TASK PROMPT —
Show every line of the data where the word "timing" can be found.
---------- DATASET RECORDS ----------
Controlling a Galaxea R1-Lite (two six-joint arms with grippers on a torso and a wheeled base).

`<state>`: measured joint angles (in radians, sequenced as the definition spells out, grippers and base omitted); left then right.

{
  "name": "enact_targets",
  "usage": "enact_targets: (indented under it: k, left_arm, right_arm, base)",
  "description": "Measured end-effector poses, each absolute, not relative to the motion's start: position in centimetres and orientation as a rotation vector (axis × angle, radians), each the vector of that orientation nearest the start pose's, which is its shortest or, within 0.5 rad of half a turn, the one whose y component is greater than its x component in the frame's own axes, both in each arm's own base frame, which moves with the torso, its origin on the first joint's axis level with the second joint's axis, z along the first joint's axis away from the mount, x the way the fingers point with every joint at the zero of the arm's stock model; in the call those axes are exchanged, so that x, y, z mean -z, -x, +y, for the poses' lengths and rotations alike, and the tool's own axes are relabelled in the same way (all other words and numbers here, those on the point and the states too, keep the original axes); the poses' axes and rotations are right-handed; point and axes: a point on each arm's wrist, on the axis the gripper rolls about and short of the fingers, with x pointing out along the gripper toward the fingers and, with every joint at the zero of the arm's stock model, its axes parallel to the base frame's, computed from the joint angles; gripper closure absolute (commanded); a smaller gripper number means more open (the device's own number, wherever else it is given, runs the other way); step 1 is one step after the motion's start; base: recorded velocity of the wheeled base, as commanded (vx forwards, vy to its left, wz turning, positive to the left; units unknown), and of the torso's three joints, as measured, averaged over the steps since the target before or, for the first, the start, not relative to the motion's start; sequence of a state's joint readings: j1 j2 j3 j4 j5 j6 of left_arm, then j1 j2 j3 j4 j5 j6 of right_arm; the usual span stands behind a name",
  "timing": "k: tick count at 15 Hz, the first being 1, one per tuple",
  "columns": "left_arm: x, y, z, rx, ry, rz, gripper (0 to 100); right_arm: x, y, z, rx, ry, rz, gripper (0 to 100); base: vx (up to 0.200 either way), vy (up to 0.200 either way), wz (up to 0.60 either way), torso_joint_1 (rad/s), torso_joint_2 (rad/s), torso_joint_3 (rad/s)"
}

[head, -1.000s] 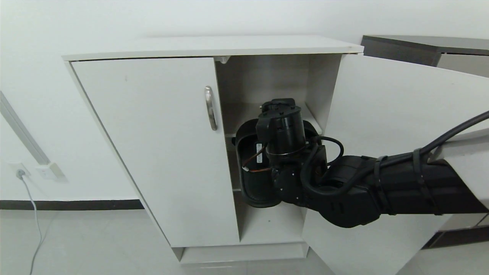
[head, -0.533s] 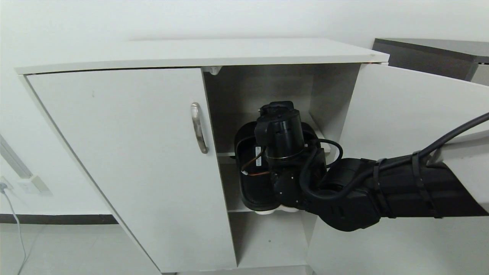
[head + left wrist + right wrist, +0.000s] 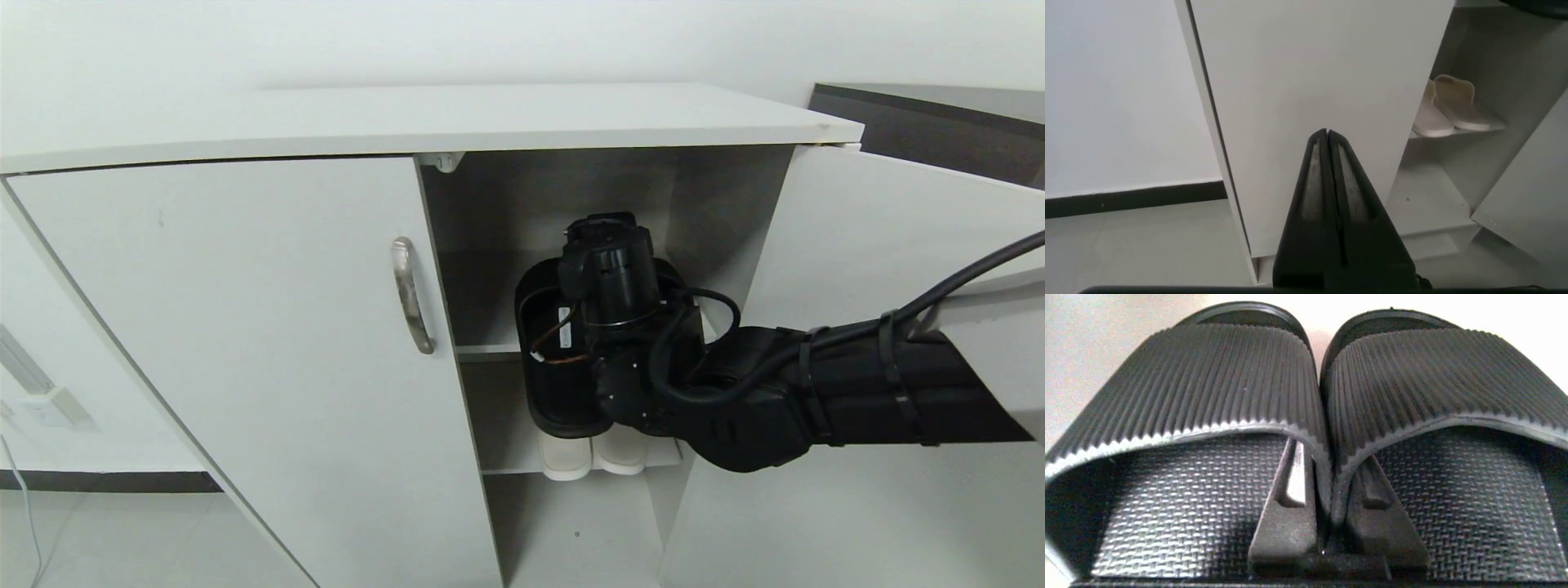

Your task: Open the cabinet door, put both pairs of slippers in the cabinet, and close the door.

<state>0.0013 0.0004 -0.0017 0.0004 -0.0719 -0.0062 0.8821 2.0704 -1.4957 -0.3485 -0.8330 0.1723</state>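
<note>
The white two-door laminate cabinet [image 3: 490, 114] stands with its right-hand door [image 3: 857, 245] swung wide and its left-hand door [image 3: 245, 343] shut. In the open bay the pair of black ribbed rubber slippers [image 3: 549, 392] is at the upper shelf [image 3: 482, 352], heels jutting past its front edge; whether the soles rest on it is hidden. Below, the pair of cream-white slippers [image 3: 592, 455] lies at the front edge of the lower shelf [image 3: 506, 469]. The right gripper [image 3: 1327, 502] is clamped on the black pair's two inner side walls, pinching them together. The left gripper [image 3: 1325, 143] is closed on nothing, low before the left-hand door. I judge this to be the stowing of the second pair. The next move calls for pushing it deeper, setting it flat, letting go, withdrawing, then closing the door.
</note>
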Motion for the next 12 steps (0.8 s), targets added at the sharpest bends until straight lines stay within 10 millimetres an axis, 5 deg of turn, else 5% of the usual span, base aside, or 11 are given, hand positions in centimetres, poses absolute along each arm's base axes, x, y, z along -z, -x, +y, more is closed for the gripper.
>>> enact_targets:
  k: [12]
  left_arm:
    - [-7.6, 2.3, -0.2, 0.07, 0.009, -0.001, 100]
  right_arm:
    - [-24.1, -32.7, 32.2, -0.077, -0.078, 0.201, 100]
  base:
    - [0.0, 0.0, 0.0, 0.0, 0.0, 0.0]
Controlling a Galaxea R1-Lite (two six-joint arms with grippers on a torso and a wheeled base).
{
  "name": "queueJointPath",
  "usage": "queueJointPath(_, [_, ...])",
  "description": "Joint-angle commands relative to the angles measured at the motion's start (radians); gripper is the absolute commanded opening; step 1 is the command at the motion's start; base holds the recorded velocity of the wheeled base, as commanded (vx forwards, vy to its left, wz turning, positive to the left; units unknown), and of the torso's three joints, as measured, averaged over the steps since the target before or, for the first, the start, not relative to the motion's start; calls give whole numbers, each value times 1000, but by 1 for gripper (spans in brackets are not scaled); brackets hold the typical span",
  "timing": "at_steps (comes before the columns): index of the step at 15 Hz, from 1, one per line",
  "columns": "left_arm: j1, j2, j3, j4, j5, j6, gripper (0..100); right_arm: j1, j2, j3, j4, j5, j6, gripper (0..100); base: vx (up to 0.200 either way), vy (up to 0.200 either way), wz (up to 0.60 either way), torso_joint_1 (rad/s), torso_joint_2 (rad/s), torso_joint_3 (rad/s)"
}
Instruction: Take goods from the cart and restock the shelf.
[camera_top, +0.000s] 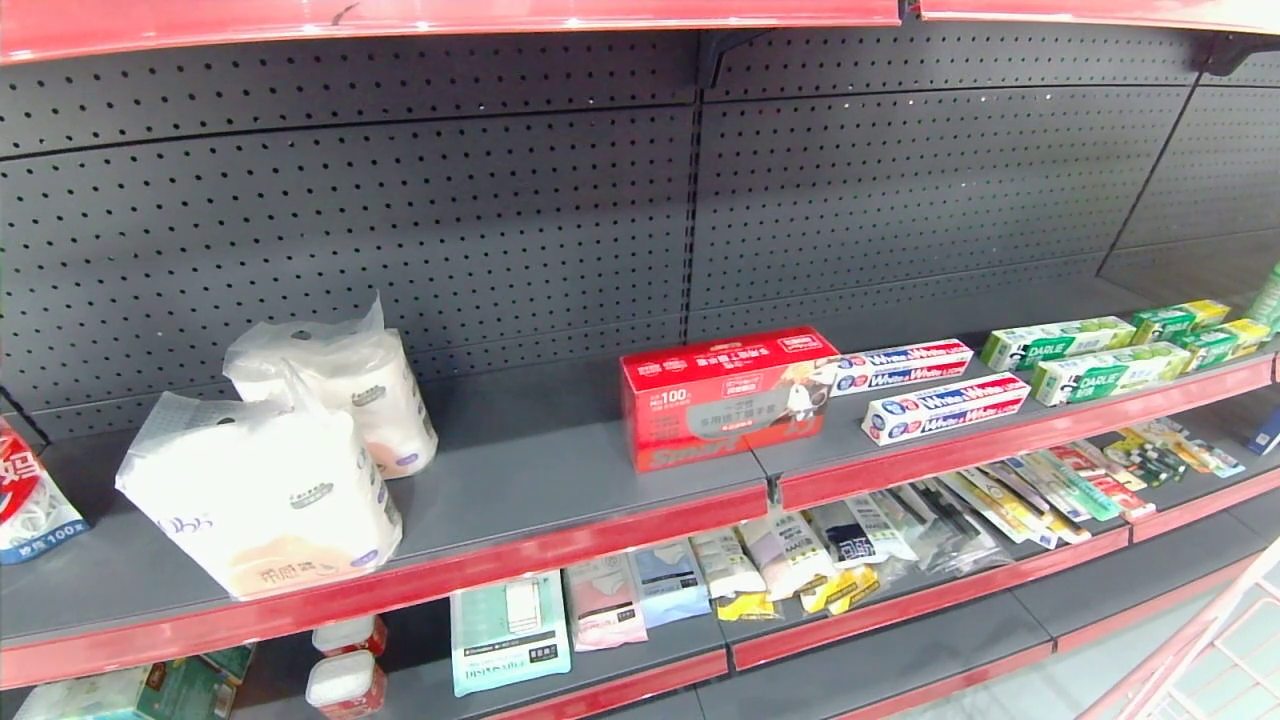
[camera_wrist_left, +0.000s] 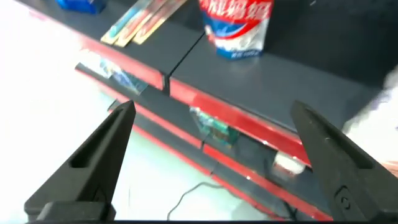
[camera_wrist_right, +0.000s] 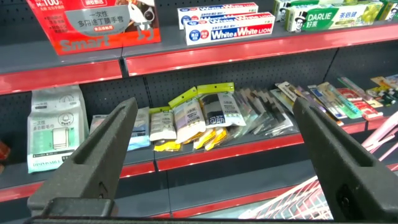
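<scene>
Spread wide and empty, the right hand (camera_wrist_right: 214, 101) hangs low in front of the shelf (camera_wrist_right: 236, 59), its dark fingers (camera_wrist_right: 93, 162) well apart with nothing between them. It faces the tier of sachets (camera_wrist_right: 186, 118) under the red box (camera_wrist_right: 99, 25). The left hand (camera_wrist_left: 212, 106) is equally open and bare. It is held out before the shelf's left end, tilted down toward the floor, near a red-and-blue swab bag (camera_wrist_left: 239, 28).

Farther out, a corner of the cart (camera_top: 1225, 660) sits low on the robot's right; what it carries cannot be made out.

On the main tier, two tissue packs (camera_top: 265, 490) stand to the left. The red box and the toothpaste boxes (camera_top: 945, 405) sit to the right, with bare grey board between and behind them.

Restocking looks only partly done: some goods are placed, much room remains, and no item is in either hand. I judge the next step to be a pick from the cart.
</scene>
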Motion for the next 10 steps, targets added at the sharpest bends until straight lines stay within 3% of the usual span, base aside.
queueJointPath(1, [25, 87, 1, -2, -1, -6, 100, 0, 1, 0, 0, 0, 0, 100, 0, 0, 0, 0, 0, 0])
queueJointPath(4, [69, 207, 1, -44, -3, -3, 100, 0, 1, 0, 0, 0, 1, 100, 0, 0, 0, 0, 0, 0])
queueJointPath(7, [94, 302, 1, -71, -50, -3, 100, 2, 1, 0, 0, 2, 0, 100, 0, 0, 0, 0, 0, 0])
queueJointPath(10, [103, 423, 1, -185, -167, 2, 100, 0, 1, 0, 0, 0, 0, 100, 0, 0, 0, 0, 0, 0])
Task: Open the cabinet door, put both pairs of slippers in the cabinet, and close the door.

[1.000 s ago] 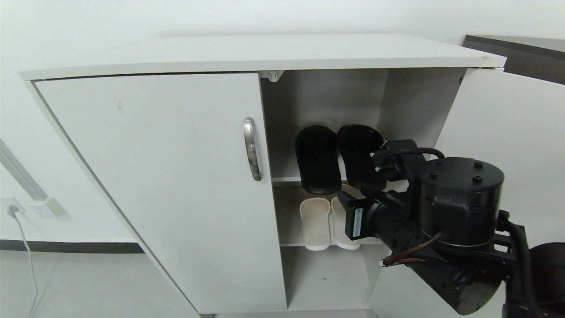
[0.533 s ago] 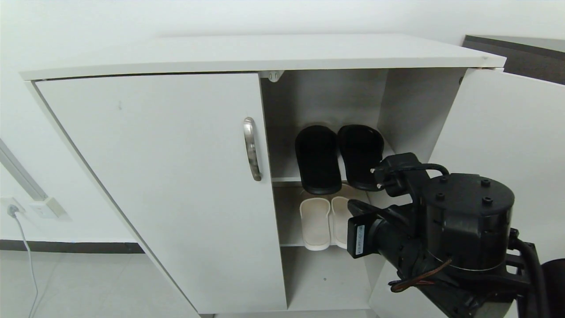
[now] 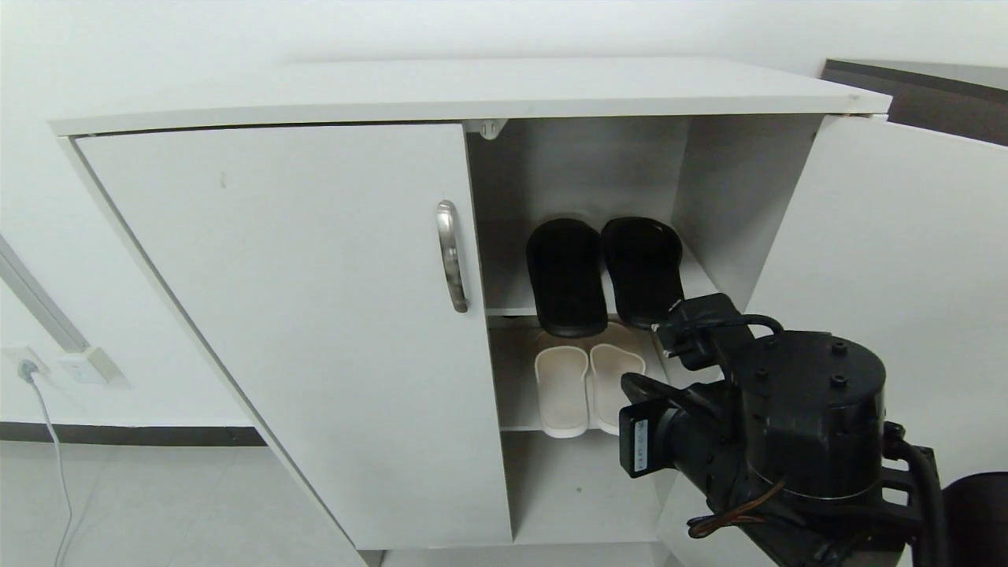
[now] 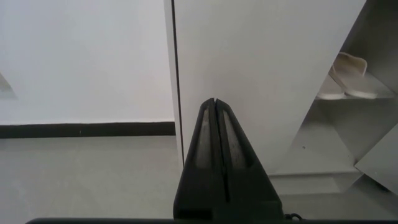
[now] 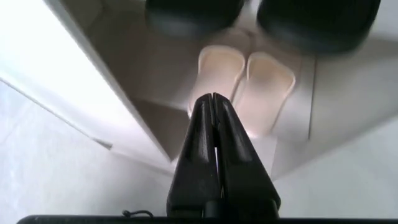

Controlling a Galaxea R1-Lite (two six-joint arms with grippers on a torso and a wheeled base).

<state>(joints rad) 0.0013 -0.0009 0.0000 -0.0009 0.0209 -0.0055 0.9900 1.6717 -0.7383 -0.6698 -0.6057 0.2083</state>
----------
RESPONSE TO THE TASK —
  "timing": "k: tick count at 15 Hz, the first being 1, one per tuple",
  "timing": "at_steps (comes before the columns): index of the step at 15 Hz, from 1, one per line",

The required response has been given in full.